The 2011 Boston Red Sox won't be remembered for winning a ton of games. They won't be remembered for an ace pitching staff that rocked the AL. They won't be remembered for grinding out wins after a very rocky start to the season.
They will be remembered for "The Collapse."
As most sports fans know, the Sox were sitting pretty in the AL East up until August. The team slowly declined and lost the division lead to the Yankees. The skid continued well into September and the Sox found themselves clinging on to the Wild Card spot in the playoffs. However, as fate would have it, a surging Tampa Bay team played their guts out, won the Wild Card spot, while the Sox pointed fingers at each other and wondered, "What if?"
There were many things to point towards in terms of the reason for the demise of the 2011 Boston Red Sox. However, instead of speculating, the Boston Globe did a investigate reporting type article, detailing the postmortem.
Here are the highlights:
Sox ace starts, John Lackey, Josh Beckett and Jon Lester were playing video games, eating fried chicken and drinking beer during game-days off, while their teammates where playing on the field.
Manager Terry Francona lost his leadership role and seemed to be distracted by pain killers, a collapsing marriage and concerns over his two kids who are in theater for the US Military.
Players were too focused on themselves, including the beloved Tim Wakefield, who seems to be in it for him and him only.
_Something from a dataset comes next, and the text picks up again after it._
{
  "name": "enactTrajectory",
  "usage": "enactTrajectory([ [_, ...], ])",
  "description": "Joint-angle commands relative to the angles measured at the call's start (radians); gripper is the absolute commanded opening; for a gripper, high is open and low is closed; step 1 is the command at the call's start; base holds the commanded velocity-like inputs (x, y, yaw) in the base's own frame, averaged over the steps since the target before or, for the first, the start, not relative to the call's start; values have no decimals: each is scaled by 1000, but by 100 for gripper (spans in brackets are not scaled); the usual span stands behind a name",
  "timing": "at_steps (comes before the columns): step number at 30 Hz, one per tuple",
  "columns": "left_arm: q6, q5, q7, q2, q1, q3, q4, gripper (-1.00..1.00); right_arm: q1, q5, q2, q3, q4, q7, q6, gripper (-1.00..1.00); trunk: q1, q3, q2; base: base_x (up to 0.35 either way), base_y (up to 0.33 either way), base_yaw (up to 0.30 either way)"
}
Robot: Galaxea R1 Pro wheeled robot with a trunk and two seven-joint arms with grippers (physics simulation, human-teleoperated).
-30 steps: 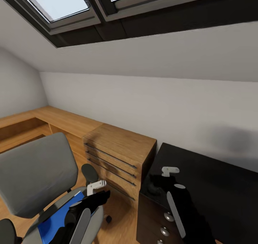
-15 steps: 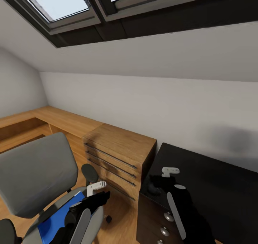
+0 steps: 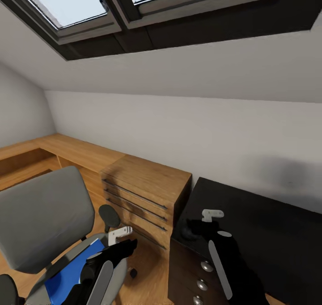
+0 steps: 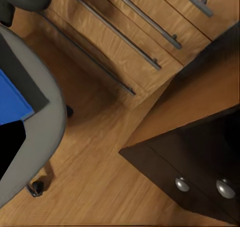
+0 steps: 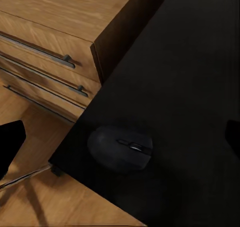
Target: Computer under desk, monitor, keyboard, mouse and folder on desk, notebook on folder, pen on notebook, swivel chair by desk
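Nearest the robot, the left gripper (image 3: 120, 238) hangs over the seat of the swivel chair (image 3: 40, 215), above the near edge of the blue folder (image 3: 71, 269) lying flat on that seat. Whether its fingers are apart or together cannot be told from the pictures. In the left wrist view the folder (image 4: 12, 102) shows as a blue corner on the grey seat, with a caster on the wood floor (image 4: 95, 177) below.

The right gripper (image 3: 206, 220) hangs above the near corner of the desk (image 3: 268, 242); its finger spacing cannot be told either. The mouse (image 5: 121, 148) sits on the glossy black top just inside that corner, close to the edge, and nothing grips it. In the head view the mouse (image 3: 190, 233) is partly hidden by the right arm. Round silver knobs (image 3: 206, 266) mark the dark drawer unit under this corner.

Beyond, a light-wood chest of drawers (image 3: 143, 193) stands just beside the desk's end, between desk and chair. Farther back rise a white sloped wall and the skylights (image 3: 67, 2).
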Motion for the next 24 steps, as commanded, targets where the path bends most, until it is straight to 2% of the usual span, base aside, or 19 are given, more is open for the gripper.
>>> enactTrajectory([
  [1, 2, 11, 9, 0, -1, -1, -1, 100, -1, -5, 0, 2, 0, -8, 5, 100, 0, 0, -1, -305, 0, -204],
  [11, 3, 11, 9, 0, -1, -1, -1, 100, -1, -4, 0, 3, 6, -8, 5, 100, 0, 11, -1, -328, 17, -210],
  [24, 2, 11, 9, -1, -1, -1, -1, 100, -1, -3, -1, 3, 7, -8, 5, 100, 0, 26, -1, -337, 92, -204],
])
Theo had his eyes on Chicago all along.
Free agents weren't taking on leadership roles and former leaders in the club house were worried about their own numbers.
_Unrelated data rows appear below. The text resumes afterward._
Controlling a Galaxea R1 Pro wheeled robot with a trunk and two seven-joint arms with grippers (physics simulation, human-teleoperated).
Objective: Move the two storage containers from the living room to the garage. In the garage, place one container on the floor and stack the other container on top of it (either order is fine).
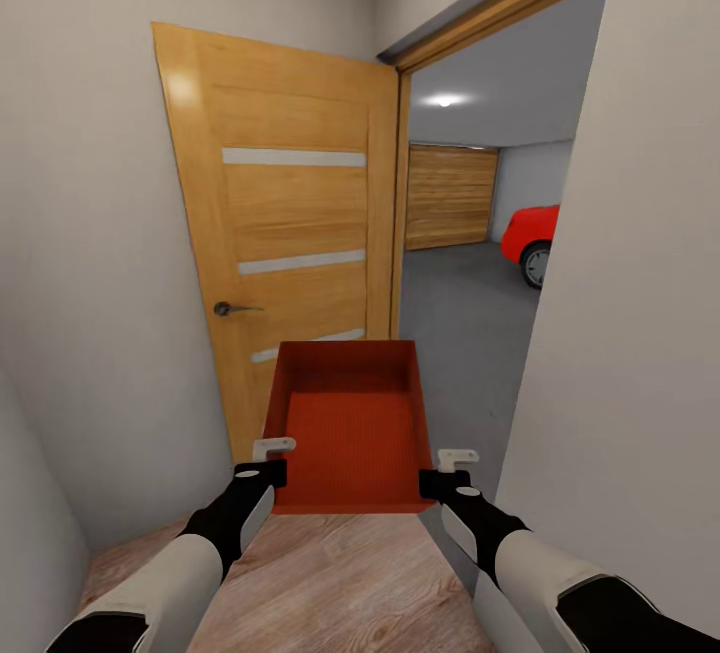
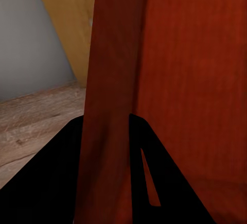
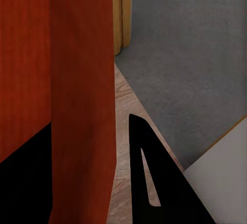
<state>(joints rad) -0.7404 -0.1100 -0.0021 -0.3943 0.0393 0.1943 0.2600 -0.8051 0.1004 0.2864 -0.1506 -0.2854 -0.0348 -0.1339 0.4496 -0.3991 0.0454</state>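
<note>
Standing at the threshold, the robot faced the garage [image 1: 470, 303] through an open doorway, with the wooden door [image 1: 290, 233] swung back against the wall beside that doorway and a red car [image 1: 532, 233] parked well beyond it, near the slatted garage door [image 1: 450, 195]. One storage container [image 1: 350, 423] hung in the air just short of the doorway, above the wood-plank flooring [image 1: 330, 583], carried between both arms. The left claw [image 1: 268, 461] pinched the container's left wall, and the right claw [image 1: 452, 470] pinched its right wall, each closed on the thin side. Judging from this, the likeliest trouble was the bin's right corner or the right arm clipping the white wall at the doorway's right edge, since the opening looked narrow for the spread arms; a knock there could twist the wall out of one grip and drop the bin. The head view alone showed the doorway and car, while the right wrist view showed the grey concrete floor [image 3: 185, 54] meeting the planks just beside the container, and the left wrist view showed a finger on either face of the wall.
</note>
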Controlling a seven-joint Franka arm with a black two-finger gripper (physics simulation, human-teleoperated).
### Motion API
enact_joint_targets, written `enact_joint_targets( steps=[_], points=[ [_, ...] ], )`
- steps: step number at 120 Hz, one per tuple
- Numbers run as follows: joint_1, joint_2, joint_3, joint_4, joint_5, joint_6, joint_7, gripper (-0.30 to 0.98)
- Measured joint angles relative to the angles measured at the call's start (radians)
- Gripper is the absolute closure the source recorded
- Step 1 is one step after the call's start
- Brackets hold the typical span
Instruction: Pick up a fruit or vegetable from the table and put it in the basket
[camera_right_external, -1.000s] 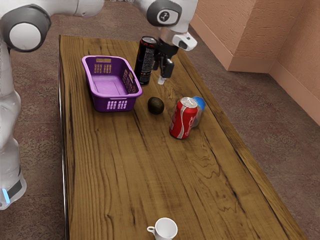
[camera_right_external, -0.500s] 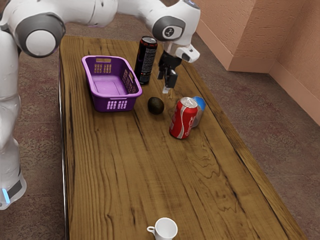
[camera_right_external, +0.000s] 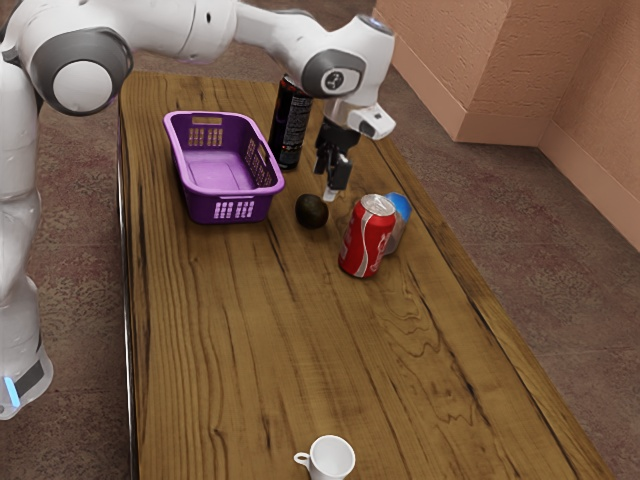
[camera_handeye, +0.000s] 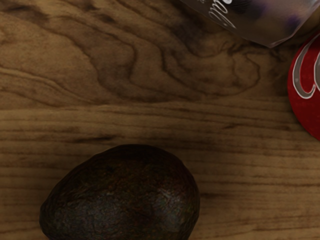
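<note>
Exterior view
Counter (camera_right_external: 240, 350): brown wood, long dark grain and knots
Basket (camera_right_external: 203, 208): purple plastic, rounded oblong, gridded openings in its walls, slots under the rim
Avocado (camera_right_external: 311, 211): dark, rounded, on the counter, just right of the basket in the exterior view
Red can (camera_right_external: 366, 240): shiny cylinder, silver top, white Coca-Cola-style script and ribbon, full wording unclear
Bottle (camera_right_external: 399, 212): blue top, see-through body, partly behind the red can
Black can (camera_right_external: 291, 125): tall cylinder, red trim up high, pale print too small to read, far right of the basket
Cup (camera_right_external: 331, 458): smooth white, round mouth, handle toward the exterior view's left, near end of the counter
End effector (camera_right_external: 331, 178): black, pointing down above the counter; whether wide or narrow, I cannot tell
Avocado from end effector: close by, a little nearer the camera and toward the exterior view's left

Wrist view
Avocado skin: pebbly, brown-black, faint sheen; egg-shaped, one end narrower
Avocado place: on the wood, just under the hand
Grain: swirls beside the bottle, straighter streaks by the avocado
Bottle lettering: white cursive, partly cut off
Red can lettering: thick white curves, apart from the avocado
</note>
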Motion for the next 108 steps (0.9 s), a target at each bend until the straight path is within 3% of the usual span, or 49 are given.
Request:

Ownership had no clue as to what was going on because they were too busy trying to make money via their slew of other ventures.
The list goes on and on and I commend the Globe for such an inside look at the club (I'd hate to be going to work on Yawkey Way today).
So where do the Sox stand today?
Well, Tito was fired. Theo looks like he's definitely headed to Chicago. And sports talk radio is all fired up with calls from across the region from long-time Sox fans who seem to be reveling in the fact that their beloved team is acting more like a pre-2004 team, than a two World Series in seven years team.
As a die hard myself, I actually like the drama. I like that there are sweeping changes coming to the team. Unfortunately, there aren't enough of people like me out there to really make an impact on this team and get the owners to notice. Fenway Park is filled with Pink Hats and corporate yahoos that spend more time reading emails on their smartphones and Tweeting pictures than they do paying attention to the game.
Not that I'm speaking on behalf of Red Sox Nation, but "The Collapse" is more like "The Blessing."
Change is good. Can't wait for the 2012 season drama to unfold.